Specific emphasized blocks like this one provide a high-level view in order to keep things simple and quick while the rest covers topics in depth.

Business owners and administrative users, this will show you an overview of our architecture and answer some of your questions about how Toucan Toco works. You can forward it to your IT department if they need more information.

IT departments & architects, this gives you a complete overview of the architecture of our apps, and will help you identify how Toucan Toco can be integrated easily with your information system. It also describes the prerequisites needed to install our components as self-hosted software.
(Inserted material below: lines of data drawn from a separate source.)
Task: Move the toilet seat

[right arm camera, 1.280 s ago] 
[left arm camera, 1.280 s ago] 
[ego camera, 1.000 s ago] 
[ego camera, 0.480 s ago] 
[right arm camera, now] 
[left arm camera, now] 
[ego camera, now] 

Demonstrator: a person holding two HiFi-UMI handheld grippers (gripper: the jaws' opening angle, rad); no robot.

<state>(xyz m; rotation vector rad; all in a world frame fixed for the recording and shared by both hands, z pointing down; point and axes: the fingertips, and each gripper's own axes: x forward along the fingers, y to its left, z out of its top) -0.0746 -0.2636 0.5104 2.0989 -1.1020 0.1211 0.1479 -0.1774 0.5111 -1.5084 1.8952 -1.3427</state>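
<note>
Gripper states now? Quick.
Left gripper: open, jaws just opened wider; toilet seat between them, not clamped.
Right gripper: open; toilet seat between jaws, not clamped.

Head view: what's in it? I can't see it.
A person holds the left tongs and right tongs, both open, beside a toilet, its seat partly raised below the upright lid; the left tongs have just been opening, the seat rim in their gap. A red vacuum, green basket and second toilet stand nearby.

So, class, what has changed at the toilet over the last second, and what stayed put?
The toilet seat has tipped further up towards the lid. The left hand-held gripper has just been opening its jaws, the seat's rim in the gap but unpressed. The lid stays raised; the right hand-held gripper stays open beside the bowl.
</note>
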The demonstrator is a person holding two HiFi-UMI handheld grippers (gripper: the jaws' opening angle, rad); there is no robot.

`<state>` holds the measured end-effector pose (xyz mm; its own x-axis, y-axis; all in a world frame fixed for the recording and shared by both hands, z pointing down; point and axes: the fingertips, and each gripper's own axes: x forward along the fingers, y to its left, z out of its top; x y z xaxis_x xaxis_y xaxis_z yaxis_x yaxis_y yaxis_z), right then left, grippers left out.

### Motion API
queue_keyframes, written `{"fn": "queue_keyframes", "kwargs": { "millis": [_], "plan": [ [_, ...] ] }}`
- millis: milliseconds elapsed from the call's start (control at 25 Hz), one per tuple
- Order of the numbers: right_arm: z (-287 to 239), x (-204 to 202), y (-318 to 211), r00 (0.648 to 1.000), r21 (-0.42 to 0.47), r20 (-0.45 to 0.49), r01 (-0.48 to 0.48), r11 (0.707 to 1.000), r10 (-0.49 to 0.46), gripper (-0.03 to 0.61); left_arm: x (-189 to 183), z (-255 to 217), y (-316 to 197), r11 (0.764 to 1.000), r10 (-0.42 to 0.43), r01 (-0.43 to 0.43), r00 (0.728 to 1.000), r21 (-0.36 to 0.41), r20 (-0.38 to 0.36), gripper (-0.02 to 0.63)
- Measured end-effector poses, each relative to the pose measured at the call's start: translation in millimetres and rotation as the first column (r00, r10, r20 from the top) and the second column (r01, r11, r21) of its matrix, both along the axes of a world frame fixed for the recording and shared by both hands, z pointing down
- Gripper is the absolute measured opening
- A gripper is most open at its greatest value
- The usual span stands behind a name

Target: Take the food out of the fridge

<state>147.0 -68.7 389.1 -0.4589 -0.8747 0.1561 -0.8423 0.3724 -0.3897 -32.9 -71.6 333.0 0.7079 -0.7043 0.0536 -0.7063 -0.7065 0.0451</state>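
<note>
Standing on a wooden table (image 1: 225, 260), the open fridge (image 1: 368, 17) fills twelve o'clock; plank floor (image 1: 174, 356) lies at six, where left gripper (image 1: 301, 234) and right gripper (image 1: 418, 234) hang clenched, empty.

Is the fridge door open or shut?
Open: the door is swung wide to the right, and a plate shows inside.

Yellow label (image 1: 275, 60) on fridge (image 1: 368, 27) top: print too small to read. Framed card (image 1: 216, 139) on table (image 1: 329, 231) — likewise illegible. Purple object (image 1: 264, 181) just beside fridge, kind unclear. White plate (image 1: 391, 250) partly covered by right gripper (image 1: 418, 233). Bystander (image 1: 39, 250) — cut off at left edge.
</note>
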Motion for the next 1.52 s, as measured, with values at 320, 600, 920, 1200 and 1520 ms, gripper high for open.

Security experts, this aims to transparently let you assess our security level and answer questions and address possible concerns you have regarding our authentication and authorization processes. It also shares the practices and processes we implement in our own information system to ensure that the data you transmit to us stays in good hands.

Definitions

Like most web apps, Toucan Toco is mainly made up of two distinct parts: the client and the server.

Web application

Important

Toucan Toco is a web application. Meaning it can be visited in a web browser.

Supported browsers

The studio is compatible and battle-tested with Chrome, Firefox and Edge on their latest versions. Visualizing and using the small apps is supported on those browsers and their mobile counterparts (Chrome, Safari (iOS), Firefox Mobile, Edge Mobile).

Internet Explorer 11 isn’t supported anymore since November 2021.

The client / front-end stack

Important

The client (or front-end) lives in your web browser and is downloaded when you go to the web address we provided you. It does not contain any data or app-specific configuration. It’s just the engine, not the fuel.

The front-end isn’t client-specific. It’s a configurable engine that renders an app from a set of configuration files and some data. It’s made up of HTML, CSS and JavaScript files that can be delivered by a static file server or a CDN.

The server / back-end stack

Important

The server (or back-end) is a machine either in our french datacenter or, if you choose to, on your own machines (self-hosted offer). It’s responsible for the delivery of the data to the client.

The server is essentially a REST API. It has routes (URL) on which the client can identify itself and ask for the configuration of the app it wants to display. It’s the only part of the architecture that directly requests the required data to build the charts.